In 1931, Canada went off gold (before the U.S., in fact) which led to a temporary depreciation of the C-dollar. When the U.S. devalued in March 1933, the Canadians re-pegged to the U.S. dollar. (The government had some trouble doing so at first; in 1934 the C-dollar briefly overshot the peg to reach US$1.03.) The subsequent decline in the U.S. dollar gave a fillip to the Canadian economy; even more so in export-dependent Newfoundland.

In other words, the U.S. devaluation wasn't "mirrored somewhat" in Newfoundland; it was followed one-to-one!

Of course, Newfoundland would have done absolutely fine had it had its own freely-floating dollar and been willing to let it fall.

A nice short history is here: http://www.bankofcanada.ca/wp-content/uploads/2010/07/dollar_book.pdf

Michel: I shudder to think what would have happened had Newfoundland pegged to the pound. Yes, the U.K. floated in 1931 ... but that was clearly not enough for Newfoundland. It needed the extra impulse from the depreciation in 1934-35.

Noel,

yes, that is a nice short history (with excellent graphs and images)!

I guess it would be even more true to say that the US devaluation actually followed on the Canadian/Newfie devaluation one-to-one.

I'm not so sure if there would have been a problem with Newfoundland/Canada pegging to the pound. After all historically it was pegged to the pound through the Gold Standard at a rate of £1 = C$4.8666 until the British came off the Gold Standard in September 1931. Canada then practically abandoned the Gold Standard in October 1931 when it banned gold exports (my mistake, I had thought it was 1933, but that was when it officially suspended the redemption of notes into gold).
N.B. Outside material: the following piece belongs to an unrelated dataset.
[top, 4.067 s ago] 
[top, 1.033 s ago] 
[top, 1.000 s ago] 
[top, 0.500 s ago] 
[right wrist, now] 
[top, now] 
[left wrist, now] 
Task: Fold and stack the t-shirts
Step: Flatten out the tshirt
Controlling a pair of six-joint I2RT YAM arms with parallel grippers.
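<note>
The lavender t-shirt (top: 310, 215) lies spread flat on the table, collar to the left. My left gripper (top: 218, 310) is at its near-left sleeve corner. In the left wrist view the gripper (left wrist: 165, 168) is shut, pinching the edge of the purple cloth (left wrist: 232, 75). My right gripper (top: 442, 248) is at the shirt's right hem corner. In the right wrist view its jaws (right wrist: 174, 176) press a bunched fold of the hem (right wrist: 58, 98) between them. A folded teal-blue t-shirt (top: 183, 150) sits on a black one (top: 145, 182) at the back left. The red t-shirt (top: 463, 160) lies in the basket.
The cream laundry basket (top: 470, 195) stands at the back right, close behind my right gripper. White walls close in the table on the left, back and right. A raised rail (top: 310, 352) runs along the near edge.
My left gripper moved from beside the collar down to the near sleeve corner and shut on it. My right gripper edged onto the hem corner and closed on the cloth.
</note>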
As a result the Canadians and Newfies devalued briefly before the US, which may well be why Newfoundland did well since for all practical purposes it obtained the freely-floating dollar in 1931, a full 3 years before the US devaluation.
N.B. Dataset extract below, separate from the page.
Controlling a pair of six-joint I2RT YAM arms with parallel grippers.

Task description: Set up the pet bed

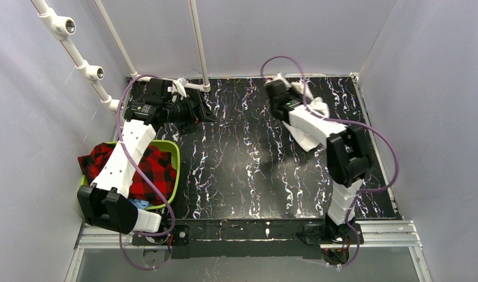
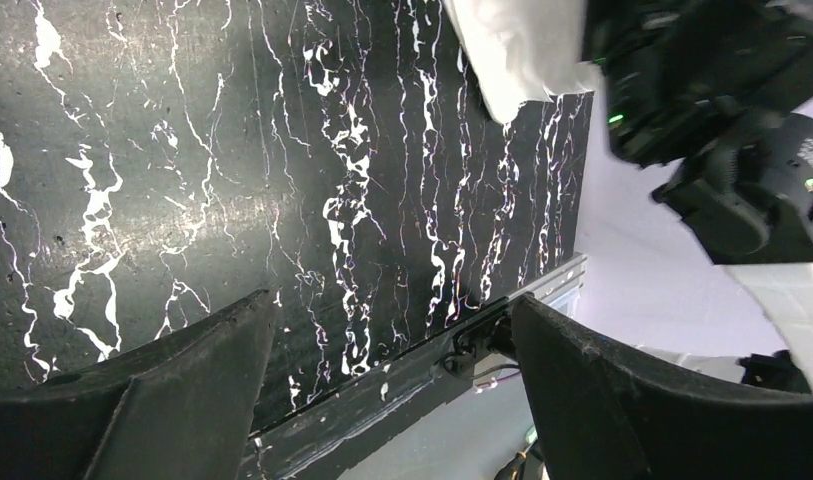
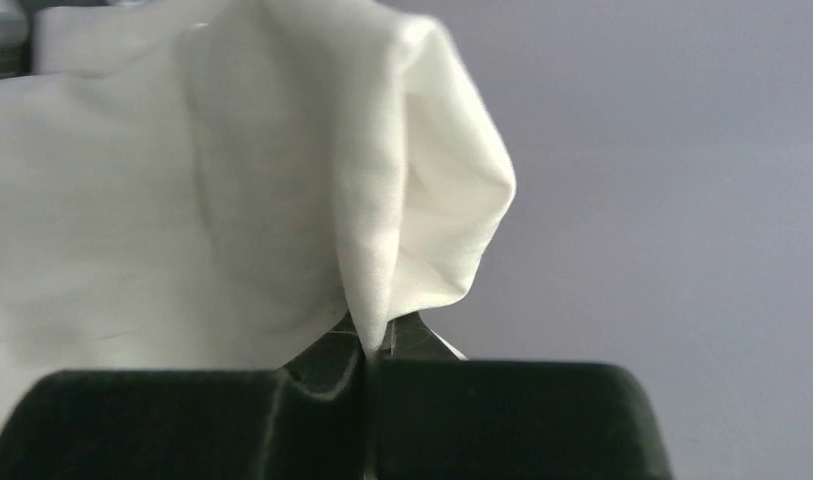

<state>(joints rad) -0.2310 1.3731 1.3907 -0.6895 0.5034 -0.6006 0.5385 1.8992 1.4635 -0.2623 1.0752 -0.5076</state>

Hmmm.....are we really sure it is the US devaluation of 1934-1935 which spurred the Newfoundland recovery in exports? It would seem to me that based the theory behind freely floating exchange rates, it would have been the 1931 devaluation of the Canadian dollar (with a lag time effect of a few years) that eventually helped spur the increase in Newfoundland exports of iron, especially as the exports of Newfoundland's main product (fish) declined in the early 1930s in response to two events (as outlined here on page 6 (p 57 in the document): http://www.international-economy.com/TIE_Su03_Hale.pdf ):

1. the devaluation of the currencies of other fish-exporting countries while Newfoundland remained pegged to the Canadian dollar (which now recovering to parity with the US dollar and said recovery was probably a hinderance to stimulating more Canadian and Newfoundlander exports). In fact in response to this there were proposals to peg the Newfie currency to the pound because the pound had been devalued in 1931.
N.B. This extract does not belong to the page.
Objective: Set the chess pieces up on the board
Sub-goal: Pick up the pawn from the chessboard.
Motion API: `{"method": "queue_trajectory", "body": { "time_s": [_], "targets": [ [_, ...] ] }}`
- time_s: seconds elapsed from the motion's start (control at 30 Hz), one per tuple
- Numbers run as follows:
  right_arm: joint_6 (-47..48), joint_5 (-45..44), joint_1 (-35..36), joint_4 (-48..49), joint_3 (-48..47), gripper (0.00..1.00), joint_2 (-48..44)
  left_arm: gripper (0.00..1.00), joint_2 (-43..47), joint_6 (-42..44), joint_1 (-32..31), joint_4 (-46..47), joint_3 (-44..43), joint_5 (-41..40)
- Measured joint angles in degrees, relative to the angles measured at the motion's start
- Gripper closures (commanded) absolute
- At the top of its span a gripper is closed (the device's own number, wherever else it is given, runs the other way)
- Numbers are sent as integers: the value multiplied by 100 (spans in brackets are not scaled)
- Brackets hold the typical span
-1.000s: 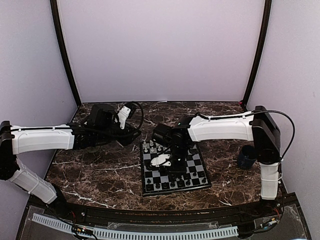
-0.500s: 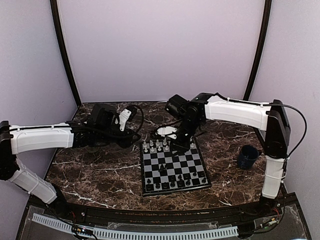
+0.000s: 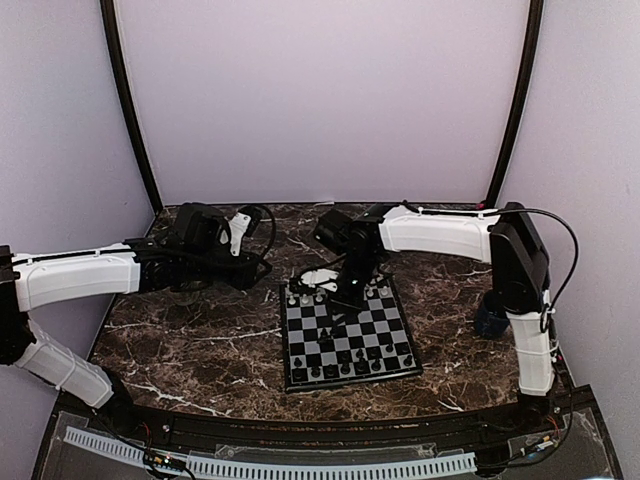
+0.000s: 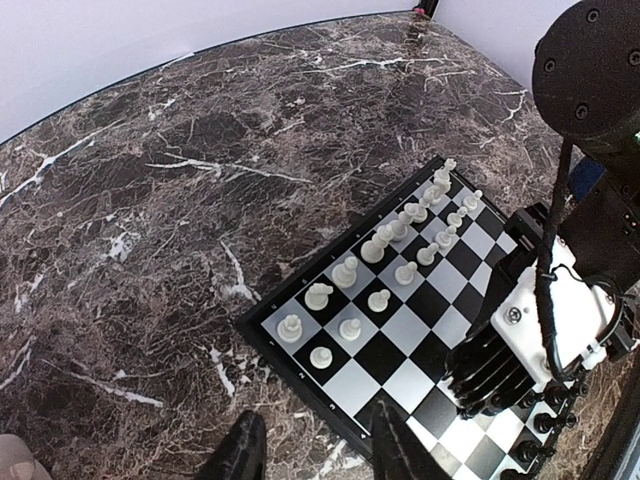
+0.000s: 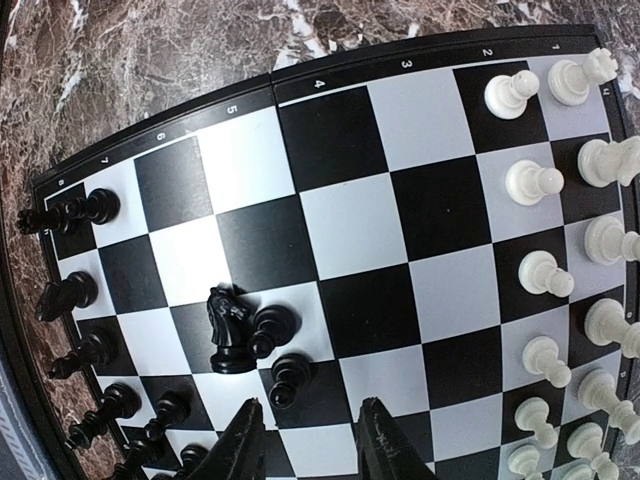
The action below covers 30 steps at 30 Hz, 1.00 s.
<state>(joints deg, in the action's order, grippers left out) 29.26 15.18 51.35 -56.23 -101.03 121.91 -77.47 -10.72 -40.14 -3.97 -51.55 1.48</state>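
The board (image 3: 388, 328) lies at the middle of the table. White chess pieces (image 4: 382, 244) fill its two far rows, and black chess pieces (image 5: 72, 292) line the near side. A black knight (image 5: 224, 326) and two black pawns (image 5: 270, 327) stand away from the rows, towards the middle of the board. My right gripper (image 5: 310, 450) hangs open above the squares beside those pawns, holding nothing; it also shows over the board's far half (image 3: 347, 297). Off the board's far left corner, my left gripper (image 4: 318, 455) is open and empty, also seen from above (image 3: 266, 272).
A dark blue mug (image 3: 491, 314) stands on the marble table (image 3: 200, 340) to the right of the board, close to the right arm's upright link. Purple walls close in the back and both sides.
The right arm rose from the board's middle, swung back past its far edge, then returned over the far rows. Its jaws widened a little. The left arm drew slightly back and left.
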Motion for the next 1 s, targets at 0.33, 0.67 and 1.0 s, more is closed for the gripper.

2. the adoption by Norway and Iceland (the other main competing fish exporters) of sending their fish to market via steamer rather than sailing vessel. This allowed them to give a more fixed date for the arrival of the cargo (as opposed to the sailing vessel where there was much more uncertainty over the arrival time). Coupled to that was the insurance rates for sailing vessels being enormous compared to the insurance rates for steamers which further reduced the competitiveness of Newfoundlander fish exports.


I wouldn't be surprised if the overall recovery in exports by the mid- to late 1930s had to do with a combination of the eventual adoption of steamers to export fish and other cargo plus the Canadian devaluation of 1931 having an initial impact which was then in danger of being limited in 1933-1934 due to the recovery of the Canadian dollar to parity with the still yet-to-be-devalued US dollar (and even a bit of an overshoot), before the US devaluation of 1934-1935 restored the effects of the 1931-1933 devaluation and prevented the abandonment of any changes that the initial devaluation might have been spurring in relations to such things as alternatives to the fishing industry (e.g. iron exports).